Johann Nepomuk Gobert d'Aspremont-Lynden is nowadays best known for giving his name to the Aspremont Summer Palace in Bratislava, Slovakia. He bought the land in 1769 and in 1770 ordered the construction of the palace and a garden (today Medical Garden) based on designs by the architect Johann Joseph Thaler.[3] The palace was built in a Baroque classicist style and it is one of the few remaining palaces in the immediate vicinity of Old Town, Bratislava.[4]
It is unclear what exactly motivated Gobert d'Aspremont-Lynden to purchase the plot in Pressburg and build a palace there. At the time, he lived with his family between Vienna and his estate in Lednické Rovne.[5] Although closer to Vienna, Pressburg (Bratislava) is situated between those two locations.
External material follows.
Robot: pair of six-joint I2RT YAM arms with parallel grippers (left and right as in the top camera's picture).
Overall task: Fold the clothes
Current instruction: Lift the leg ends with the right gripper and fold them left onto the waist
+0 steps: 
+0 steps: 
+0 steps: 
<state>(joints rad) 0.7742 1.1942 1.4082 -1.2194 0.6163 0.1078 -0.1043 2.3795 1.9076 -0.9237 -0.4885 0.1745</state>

The ownership of the palace changed hands several times in the late 19th century before it was transferred to the Faculty of Medicine of the Comenius University. The palace has always housed the offices of the Faculty's dean. Despite carrying different names over its lifetime — after other owners such as the Esterházy family — the palace is nowadays most commonly referred to as the Aspremont Summer Palace.[6]